Eric Dutram: As the economy is recovering gradually in 2013, economic activity has started to pick up across the country. Yet, some significant headwinds could upset the potential recovery before it manages to pick up steam, specifically, the impact of high gas prices.
This surge in prices has been brought about by a few key factors. First, the price of crude is climbing as the global equity indices is hitting the new 52 week high and Euro zone is showing some signs of improvement.
Additionally, the closure and maintenance of refineries on the East and West Coasts will likely curtail gasoline supplies. Beyond that, gasoline demand is also on the rise owing to improving job markets and recovering economic fundamentals (read: 3 Energy ETFs for America’s Production Boom).

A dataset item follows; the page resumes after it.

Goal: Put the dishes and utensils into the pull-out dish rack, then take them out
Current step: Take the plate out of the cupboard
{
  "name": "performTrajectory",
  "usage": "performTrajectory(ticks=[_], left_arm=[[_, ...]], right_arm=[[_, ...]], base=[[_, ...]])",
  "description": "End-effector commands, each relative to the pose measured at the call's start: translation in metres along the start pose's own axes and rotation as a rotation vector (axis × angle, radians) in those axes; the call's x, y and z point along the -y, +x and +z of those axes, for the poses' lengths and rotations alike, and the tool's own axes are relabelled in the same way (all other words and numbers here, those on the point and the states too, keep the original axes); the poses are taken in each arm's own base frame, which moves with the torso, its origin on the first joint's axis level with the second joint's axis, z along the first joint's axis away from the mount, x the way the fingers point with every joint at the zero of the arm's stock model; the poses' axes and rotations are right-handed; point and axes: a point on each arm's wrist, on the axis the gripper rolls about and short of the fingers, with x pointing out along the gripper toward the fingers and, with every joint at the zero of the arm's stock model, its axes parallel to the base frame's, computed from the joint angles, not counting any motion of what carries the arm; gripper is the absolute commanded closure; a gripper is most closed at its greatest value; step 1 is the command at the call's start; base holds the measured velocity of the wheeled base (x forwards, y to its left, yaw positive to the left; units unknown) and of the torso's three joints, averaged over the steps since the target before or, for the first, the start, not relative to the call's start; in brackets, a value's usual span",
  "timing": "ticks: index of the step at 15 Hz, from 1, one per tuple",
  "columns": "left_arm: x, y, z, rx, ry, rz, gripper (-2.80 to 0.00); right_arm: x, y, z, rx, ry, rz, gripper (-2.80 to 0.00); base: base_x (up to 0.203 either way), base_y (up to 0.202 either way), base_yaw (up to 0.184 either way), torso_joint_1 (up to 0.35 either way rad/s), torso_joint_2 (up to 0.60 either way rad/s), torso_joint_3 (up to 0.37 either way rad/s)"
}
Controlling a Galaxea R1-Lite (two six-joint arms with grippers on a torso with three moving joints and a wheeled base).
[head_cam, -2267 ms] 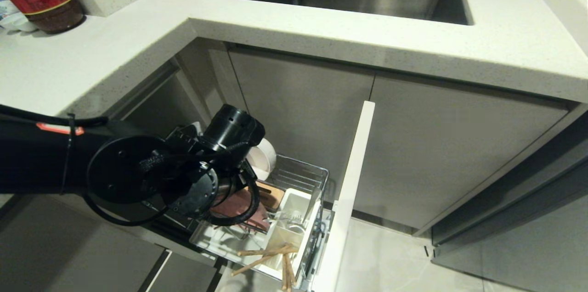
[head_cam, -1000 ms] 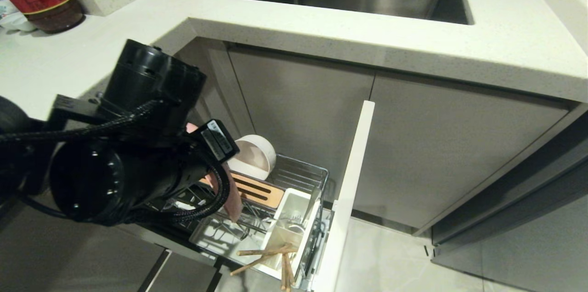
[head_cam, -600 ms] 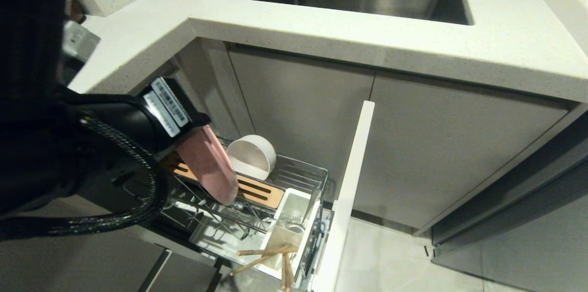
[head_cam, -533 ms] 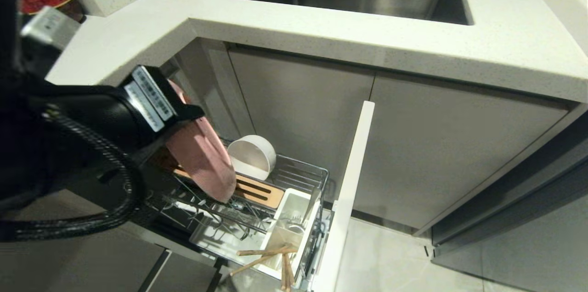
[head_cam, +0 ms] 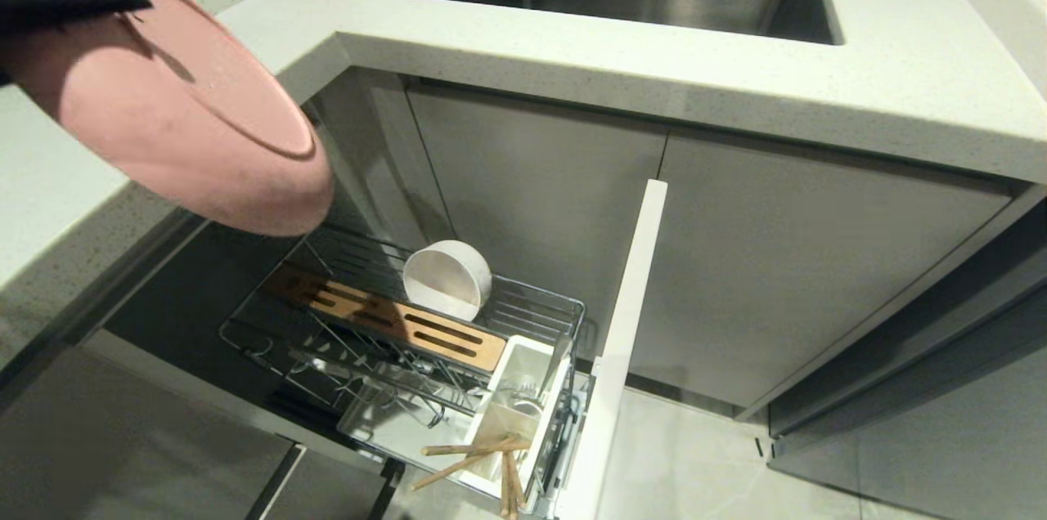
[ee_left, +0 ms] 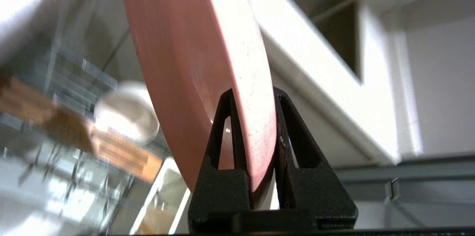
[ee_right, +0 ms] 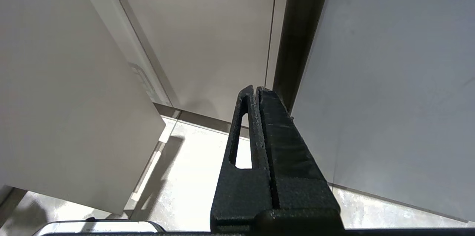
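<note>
The left gripper point(ee_left: 252, 95) has lifted the pink plate point(head_cam: 188, 127) out of the dish rack point(head_cam: 393, 340); fingers clamped on its rim, it now hangs far left above the tabletop point(head_cam: 572, 54) edge, long axis slanting down-right. The bowl point(head_cam: 446, 279) stays racked. The right gripper point(ee_right: 256, 93), fingers closed, is parked low.

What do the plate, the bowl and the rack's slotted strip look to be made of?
Pink plate: matte, opaque, faintly speckled; looks like ceramic or melamine, can't tell which. Off-white bowl: smooth, plain, slight sheen; ceramic or plastic. Slotted strip: warm tan with cut slots; looks like wood or bamboo. It sits on the dish rack, thin bright reflective wires, likely chromed steel.
</note>
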Motion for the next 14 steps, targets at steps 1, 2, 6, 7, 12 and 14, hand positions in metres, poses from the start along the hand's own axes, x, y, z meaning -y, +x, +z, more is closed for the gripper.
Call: performTrajectory(ticks=[1,2,6,7,12,14], left_arm=[[-0.01,-0.016,0.022,0.084,-0.011,-0.001,0.0],[-0.012,-0.019,0.029,0.116,-0.007,0.009,0.0],[-0.022,-0.026,0.047,0.226,0.058,0.097,0.0],[-0.024,-0.027,0.05,0.249,0.084,0.118,0.0],[-0.037,-0.034,0.062,0.363,0.266,0.31,0.0],[-0.04,-0.037,0.066,0.387,0.341,0.36,0.0]], right_arm=[[0.0,0.002,-0.007,-0.026,0.0,0.0,0.0],[0.0,0.002,-0.008,-0.027,0.0,0.0,0.0],[0.0,0.002,-0.007,-0.026,0.0,-0.001,0.0],[0.0,0.002,-0.007,-0.026,0.0,-0.001,0.0],[0.0,0.002,-0.007,-0.026,0.0,-0.001,0.0],[0.0,0.002,-0.007,-0.026,0.0,-0.001,0.0]], base=[[0.0,0.0,0.0,0.0,0.0,0.0],[0.0,0.0,0.0,0.0,0.0,0.0],[0.0,0.0,0.0,0.0,0.0,0.0],[0.0,0.0,0.0,0.0,0.0,0.0],[0.0,0.0,0.0,0.0,0.0,0.0],[0.0,0.0,0.0,0.0,0.0,0.0]])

Investors could easily take advantage of this trend by focusing on broad energy ETFs. While all energy products have been performing well this year, the real winner has been in the world of gasoline, as represented by the United States Gasoline Fund (NYSEARCA:UGA).
UGA in Focus
UGA allows investors to directly make a play on the commodity of RBOB gasoline and provides a vehicle to hedge gasoline movements or to take directional positions on gasoline prices (see more ETFs in the Zacks ETF Center).
The fund tracks the changes in percentage terms of its units’ net asset value to reflect the changes in percentage terms of the price of gasoline. This is measured by the changes in the price of the futures contract on unleaded gasoline traded on the NYMEX that is the near month to expire, except when the near month is within two weeks of expiration. When that is the case, the next month’s contract will be used instead.
The ETF is less liquid with daily trading volume of about 36,000, suggesting a wider bid-ask spread. As such, investors have to pay extra beyond the annual fee of 60 bps in fees per year. The fund has managed assets of $70.1 million so far.
The fund easily outperformed the other oil-based ETFs in the segment, gaining about 9.6% year-to-date compared to 5.9% gain for both Brent Oil (NYSEARCA:BNO) and WTI crude, as represented by (NYSEARCA:USO). In fact, UGA also outpaced the broad market fund (NYSEARCA:SPY) by 340 bps so far in the year (read: Venezuela: The Next Black Swan for Oil ETFs?).
While generating solid returns, UGA can be susceptible to roll yield. Roll yield is the positive or negative return that occurs when a futures index or ETF rolls from the near month’s contract to the next month’s contract.
The roll yield is positive when the futures market is in backwardation and negative when the futures market is in contango. Basically, if the price of the near month contract is higher than the next month futures contract, then this is backwardation.
State of Backwardation on UGA
UGA is poised to benefit from the prolonged period of backwardation. Currently, the gasoline market is in backwardation which is bullish for the commodity and the gasoline ETF UGA.
Hence, the fund rolls over the next month futures contracts at a lower price, thereby making profits. A market in backwardation signifies that demand exceeds supply boosting gasoline prices higher (read: Why the Gasoline ETF Is a Top Performer).
Given that gasoline prices seem to be on the rise with supply/demand imbalances and the economy appears to be on the mend, UGA could be an interesting pick for investors looking to make a concentrated play on the gasoline segment of the energy market.